Castel Rubello, situated on a hill of 430 m, dates to the 13th century and reached its present form in the early 14th century. It consists of two connected complexes: one formed by clustered buildings and a church, naturally defended by rocky terrain and a large square tower, and another organized around a residential building with surrounding structures forming a courtyard.

The castle was contested in the 14th century between the Malcorini and Muffati families, and in the 15th century between Ladislaus of Anjou and the municipality of Orvieto. From the mid-16th century it belonged to the Valenti family, later passing to the Avveduti family.

In 1701, Castel Rubello was a feudal domain of the Avveduti. By 1803, it had passed to Baroness Valenti. In 1816, it belonged to the Jesuits, with Baron Luigi Salvatori as leaseholder.

=== Archaeology ===
The tomb of the Hescanas family is an underground chamber cut into the tuff of a small wooded hill, at the base of which flows the Montacchione stream. The tomb belonged to the aristocratic Hescanas family, active in the late 4th century BC, and is decorated with wall paintings centered on the funerary banquet, a common theme of the period.

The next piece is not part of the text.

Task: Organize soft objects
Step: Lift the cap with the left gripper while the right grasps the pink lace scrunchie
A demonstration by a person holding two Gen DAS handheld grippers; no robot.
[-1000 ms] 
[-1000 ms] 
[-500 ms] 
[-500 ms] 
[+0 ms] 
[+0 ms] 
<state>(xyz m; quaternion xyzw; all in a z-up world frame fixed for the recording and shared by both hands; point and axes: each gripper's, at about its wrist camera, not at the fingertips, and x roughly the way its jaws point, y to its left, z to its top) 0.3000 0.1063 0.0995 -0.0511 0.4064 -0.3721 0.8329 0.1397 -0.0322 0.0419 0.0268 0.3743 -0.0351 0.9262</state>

The hypogeum has a square plan and is preceded by a corridor about 16 m long, sloping gently toward the entrance, which is accessed through a double doorway. Inside, a bench runs along the walls, supporting funerary objects including sarcophagi in peperino and urns. An inscription bearing the name Vel Heschnas identifies the family.

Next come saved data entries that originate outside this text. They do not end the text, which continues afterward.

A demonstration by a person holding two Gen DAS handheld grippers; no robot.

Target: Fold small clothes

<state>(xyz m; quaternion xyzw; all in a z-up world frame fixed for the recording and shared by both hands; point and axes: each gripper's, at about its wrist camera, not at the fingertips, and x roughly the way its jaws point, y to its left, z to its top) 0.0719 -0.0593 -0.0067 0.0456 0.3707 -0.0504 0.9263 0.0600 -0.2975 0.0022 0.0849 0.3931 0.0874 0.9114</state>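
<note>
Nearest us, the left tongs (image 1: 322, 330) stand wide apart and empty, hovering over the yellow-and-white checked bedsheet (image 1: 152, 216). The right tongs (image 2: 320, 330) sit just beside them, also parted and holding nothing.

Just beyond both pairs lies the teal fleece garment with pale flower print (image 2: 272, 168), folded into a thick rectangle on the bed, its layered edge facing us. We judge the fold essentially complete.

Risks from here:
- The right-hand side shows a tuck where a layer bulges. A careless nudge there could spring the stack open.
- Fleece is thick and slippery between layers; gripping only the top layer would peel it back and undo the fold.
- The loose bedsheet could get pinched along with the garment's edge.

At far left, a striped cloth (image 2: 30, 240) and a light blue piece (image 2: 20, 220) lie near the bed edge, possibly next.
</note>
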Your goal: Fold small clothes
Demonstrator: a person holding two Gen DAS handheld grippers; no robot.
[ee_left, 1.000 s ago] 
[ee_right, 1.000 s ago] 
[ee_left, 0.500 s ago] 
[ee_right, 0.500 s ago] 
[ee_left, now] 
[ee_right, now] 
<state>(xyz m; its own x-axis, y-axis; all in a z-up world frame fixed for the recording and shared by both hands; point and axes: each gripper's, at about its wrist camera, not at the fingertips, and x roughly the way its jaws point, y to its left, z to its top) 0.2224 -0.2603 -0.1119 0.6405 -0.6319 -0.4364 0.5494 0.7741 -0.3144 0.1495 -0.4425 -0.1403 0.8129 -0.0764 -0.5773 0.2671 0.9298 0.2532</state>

The walls were originally decorated with a painted frieze, now largely lost. Surviving scenes include the deceased riding a chariot toward the afterlife, figures engaged in ritual or social interaction, and a banquet scene. One painted inscription included the term zil, indicating a magistrate comparable to a praetor. The tomb, though dating to the late 4th century BC, shows evidence of continued use in later periods.